Raw Metrics Chronicle Generates
Overview
Posit Chronicle gathers and processes metrics on a scheduled basis. This means you might not see metrics files immediately when first starting Chronicle. It also means there is a delay before the most recent data appears in the curated metrics files.
By default, Chronicle retrieves Prometheus metrics data once every 60 seconds and API-based metrics once every 20 minutes. Chronicle then aggregates and curates the metrics data once a day, shortly after 6 AM UTC.
For an exhaustive list of all the metrics Chronicle produces, see the following pages:
Data lifecycle management
Chronicle data accumulates over time. You can delete old data to free up storage space. The Chronicle data store (e.g., /var/lib/posit-chronicle/data) has several top-level directories.
- Do not manipulate
/privatedata directly. The Chronicle server manages this directory completely. - Do not read
/hourlydata directly. It is the largest volume of data. You can delete hourly data after a few days. This is optional and you can keep this data indefinitely if you like. /dailydata is relatively low-volume and represents “raw” data in Parquet format. Keep this data indefinitely unless available storage capacity is a major concern./curateddata is low-volume and represents fully processed, report-ready data in Parquet format.
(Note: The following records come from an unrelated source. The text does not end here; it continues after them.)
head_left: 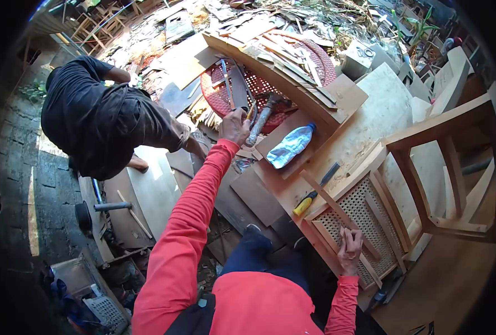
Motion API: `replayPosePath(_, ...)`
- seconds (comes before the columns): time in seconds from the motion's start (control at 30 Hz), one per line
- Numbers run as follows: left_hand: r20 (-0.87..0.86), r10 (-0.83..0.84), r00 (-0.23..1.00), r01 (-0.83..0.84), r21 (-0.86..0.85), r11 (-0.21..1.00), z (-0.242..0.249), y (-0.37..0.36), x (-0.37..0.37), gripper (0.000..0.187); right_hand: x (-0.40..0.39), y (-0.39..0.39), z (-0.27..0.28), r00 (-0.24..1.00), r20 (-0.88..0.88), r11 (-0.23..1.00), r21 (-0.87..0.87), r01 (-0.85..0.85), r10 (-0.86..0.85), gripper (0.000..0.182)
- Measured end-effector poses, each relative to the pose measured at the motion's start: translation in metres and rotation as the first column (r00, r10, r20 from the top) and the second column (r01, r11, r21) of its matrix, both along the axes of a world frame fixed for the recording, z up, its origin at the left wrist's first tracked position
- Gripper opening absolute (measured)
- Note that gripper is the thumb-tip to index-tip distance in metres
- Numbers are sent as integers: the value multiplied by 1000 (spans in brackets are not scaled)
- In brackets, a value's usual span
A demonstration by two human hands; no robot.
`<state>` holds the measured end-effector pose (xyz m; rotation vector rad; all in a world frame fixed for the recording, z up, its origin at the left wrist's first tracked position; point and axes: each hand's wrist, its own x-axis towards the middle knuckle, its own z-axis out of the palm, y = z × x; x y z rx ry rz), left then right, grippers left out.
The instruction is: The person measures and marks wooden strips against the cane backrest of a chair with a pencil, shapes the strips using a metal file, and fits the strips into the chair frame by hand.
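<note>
My left hand [235,127] reaches out to the red woven round table, its fingers closed. A thin yellow pencil [250,112] sticks out from between them. Right beside that hand lies a hammer [262,118] with a pale handle. My right hand [350,251] is closed in a pinch over the cane-webbed wooden frame [362,204]; what it pinches is too small to make out. Loose wooden strips [337,204] lie across the webbing. A yellow-handled chisel [305,204] and a dark file-like tool [330,173] lie near the frame's upper edge.
A crumpled plastic bottle [291,146] lies on a brown board. The red round table [326,61] carries wood offcuts and a long board [270,72]. A wooden chair frame [421,184] stands at right. Another person [100,117] bends over boards at left. A plastic basket [105,312] sits below.
</note>
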<state>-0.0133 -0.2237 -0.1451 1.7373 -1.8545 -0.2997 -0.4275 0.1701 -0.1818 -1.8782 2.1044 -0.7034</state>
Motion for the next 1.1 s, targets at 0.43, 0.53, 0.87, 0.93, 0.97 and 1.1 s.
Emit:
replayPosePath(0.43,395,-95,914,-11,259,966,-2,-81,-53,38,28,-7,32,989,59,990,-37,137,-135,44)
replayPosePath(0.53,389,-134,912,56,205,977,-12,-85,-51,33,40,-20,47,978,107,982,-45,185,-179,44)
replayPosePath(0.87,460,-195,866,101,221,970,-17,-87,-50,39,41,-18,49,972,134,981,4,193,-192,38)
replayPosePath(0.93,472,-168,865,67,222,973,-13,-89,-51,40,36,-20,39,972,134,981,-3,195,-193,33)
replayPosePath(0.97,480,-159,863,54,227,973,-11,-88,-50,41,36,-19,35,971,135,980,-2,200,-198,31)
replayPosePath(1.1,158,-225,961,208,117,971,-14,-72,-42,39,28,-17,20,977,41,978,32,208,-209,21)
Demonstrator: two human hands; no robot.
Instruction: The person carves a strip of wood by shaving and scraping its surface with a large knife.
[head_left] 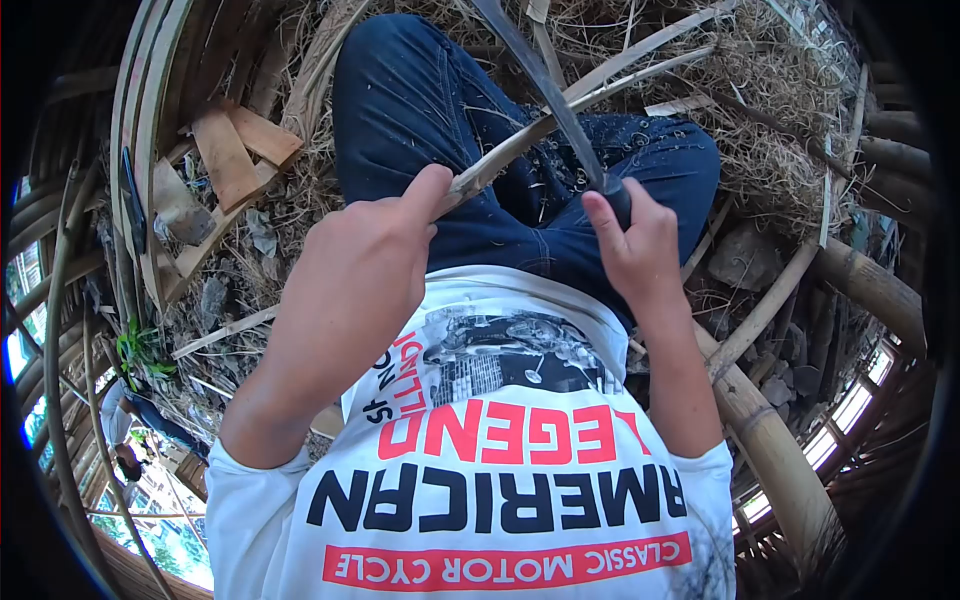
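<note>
Pale split strip (520, 140) gripped in the left hand (365, 265), fingers wrapped round its near end. Right hand (640, 235) is closed on the dark handle of the long knife (565, 115). Blade edge crosses the strip between the hands and the strip's forked far part; contact there can't be told. Both tools sit above the dark trousers (410, 110), dotted with shavings. Open room around the blade: some air between the two fists; wood pieces (225, 155) lie well left of the left grip, a bamboo pole (780, 450) beyond the right forearm. Blade tip is cut off at the top border. Left fingertips are mostly hidden by the hand; dark rim swallows the corners.
</note>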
Keep this data indefinitely.
Metrics details
This section provides technical details about the metrics Chronicle gathers and processes.
Common schema
Every metric shares a set of common column definitions, explained in the table below:
| Attribute | Type | Description |
|---|---|---|
timestamp |
date-time | The time that this metric value was scraped. |
host |
string | The name of the machine where this metric value originated. |
environment |
string | The name of the environment specified in the Chronicle configuration. |
Metric types
Each Chronicle metric includes a type:
| Type | Definition | Example |
|---|---|---|
gauge |
The value for these metrics records a measurement at a point in time. Can increase or decrease. | The number of currently licensed active users on a Connect installation. |
sum |
The total count of events over a given observation window. Can only increase. | The total number of sessions launched on Workbench. |
histogram |
A set of counts of events over a given observation window. Each count corresponds to the count of events within a specified limit. | A set of counts of session startup times grouped by the startup duration (see detailed example below). |
non-numeric |
These metrics do not have a numeric value, but are a collection of observed data at a point in time. | The current version of Connect running on a given host. |
Histogram example
Histogram values are grouped into buckets, each representing a range of durations. Each bucket has a limit, which marks the upper end of that range. The value for a bucket shows how many sessions had a duration less than or equal to that bucket’s limit and greater than the limit of the previous bucket.
For example, if Workbench reported these five session startup durations:
- 8 seconds
- 3 seconds
- 42 seconds
- 4 seconds
- 325 seconds
The stored histogram bucket values would be:
| Value | Limit |
|---|---|
0 |
0.0 |
0 |
1.0 |
2 |
5.0 |
1 |
10.0 |
0 |
30.0 |
1 |
60.0 |
0 |
300.0 |
1 |
Infinity |
The row with limit 5.0 reports a value of 2, since both the 3 and 4 second durations from the example are less than or equal to 5.0 and greater than 1.0. The row with limit 10.0 reports a value of 1, which represents the 8 seconds duration from the example.
Aggregation strategies
Based on the type of metric represented in the data, Chronicle aggregates metrics according to one of the following strategies. Each individual metric type defined in this section includes the aggregation approach used to aggregate its data, or N/A if that metric is not aggregated.
The examples below use this data series:
| Timestamp | Value |
|---|---|
| 01:00 | 12 |
| 01:01 | 12 |
| 01:02 | 12 |
| 01:03 | 13 |
| 01:04 | 15 |
| 01:05 | 15 |
| 01:06 | 15 |
| 01:07 | 15 |
| 01:08 | 16 |
Deduplication aggregation
A value is retained if it represents either the first or last observation with that value. With the example dataset above, deduplication aggregation would aggregate the series to:
| Timestamp | Value |
|---|---|
| 01:00 | 12 |
| 01:02 | 12 |
| 01:03 | 13 |
| 01:04 | 15 |
| 01:07 | 15 |
| 01:08 | 16 |
Delta aggregation
Only the difference between consecutive values is considered, and this value is only retained if the difference is not 0. With the example dataset above, delta aggregation would aggregate the series to:
| Timestamp | Value |
|---|---|
| 01:00 | 0 |
| 01:03 | 1 |
| 01:04 | 2 |
| 01:08 | 1 |
Full retention aggregation
All data is retained. Unlike metrics without a defined aggregation strategy, this approach combines hourly data and stores it in the corresponding daily folders.